Criadora de 'Girls' comove ao expor os seus percalços

Quem viveu amor imperfeito quer dormir de conchinha com livro de Lena Dunham

TATI BERNARDI COLUNISTA DA FOLHA

Lena Dunham amargou bons anos de sexo "errado". Namorando garotos que ou não tinham muito tesão em seu corpo ou "curtiam a dinâmica do desrespeito".

Seu livro "Not That Kind of Girl" (previsto pela Intrínseca para novembro como "Não Sou uma Dessas") tem um tom de "olha, deixa eu te contar tudo o que passei, pra ver se te faço sentir menos idiota com sua vida ou, pelo menos, te protejo de não fazer as mesmas burradas que eu".

Se me emocionei com suas 288 páginas da mais pura sinceridade ("A pior coisa que você pode dizer a um amigo é que escreveu um capítulo sobre ele, a segunda pior é que não escreveu nada sobre ele"), autoironia ("Eu estava desempregada e comia como se ganhar peso pudesse ser uma profissão viável") e exposição (suas palavras incomodam como sua personagem Hannah no seriado "Girls": precisa de tanta nudez?), imagino o que o livro não deve causar numa garota de 20 e poucos anos.

A urgência e a dramaticidade com que Lena narra seus percalços da infância à vida adulta (se dedicando com ainda mais urgência e dramaticidade aos tempos de colégio) fazem parecer que namorar, ter amigos, conviver com a família, trabalhar e se ver no espelho são as coisas mais terríveis do mundo.

Algo comparável a lutar numa guerra ou ser preso por engano. E quer saber? Considerando que ela nunca conseguia beijar ninguém nas festas, que sua irmã era chique e magra enquanto Lena era... bom, a menina que vocês podem ver no seriado da HBO, que foi obrigada a viajar a um acampamento natureba sem ter nenhum amigo na escola (e vomitou na frente de todo mundo) e que, já adulta, foi demitida de uma loja de roupas infantis por vender o número errado a Gwyneth Paltrow, molestada por um chefe (que passou a mão na sua bunda) e violentada por um namoradinho (e ela só foi notar no dia seguinte), acho que dá pra entender.

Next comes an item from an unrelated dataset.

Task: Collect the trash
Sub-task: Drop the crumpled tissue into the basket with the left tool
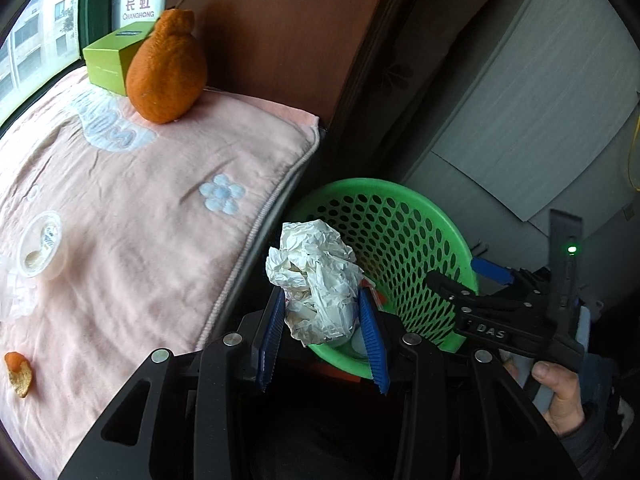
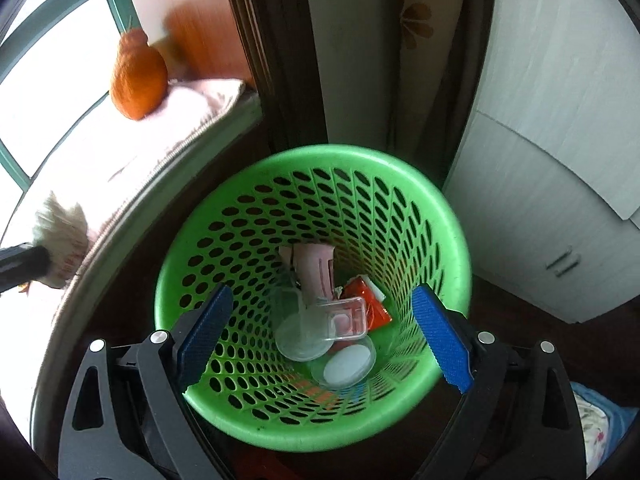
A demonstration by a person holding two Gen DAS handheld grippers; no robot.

Se existisse uma igreja de neuróticos, Lena já teria virado estátua (santa pega mal dizer). Ela perseguiu seu analista, obcecou em um "date" virtual que jamais conheceu (e que sumiu alegando "morte", fazendo-a abraçar um luto bizarro que os pais jamais compreenderam), se sente ameaçada por "um câncer provável", pensa obsessivamente na própria morte (em especial quando vivencia momentos de aparente felicidade com alguém aparentemente bacana), tem medo de uma síndrome que sobrecarrega as glândulas e que ela chama de "exaustão causada por uma vida moderna e ambiciosa" (googlei rapidinho e tive medo também) e não acredita ter língua e útero normais.

Todas as mulheres do mundo que já acharam seus corpos errados o suficiente para merecerem um amor imperfeito vão mais do que se identificar: vão ter vontade de dormir de conchinha com esse livro. E se você for (ou conhecer) uma mulher que nunca se desprezou o suficiente para se enfiar numa história nojenta, por favor, não conte a ninguém. A história não terá graça nenhuma.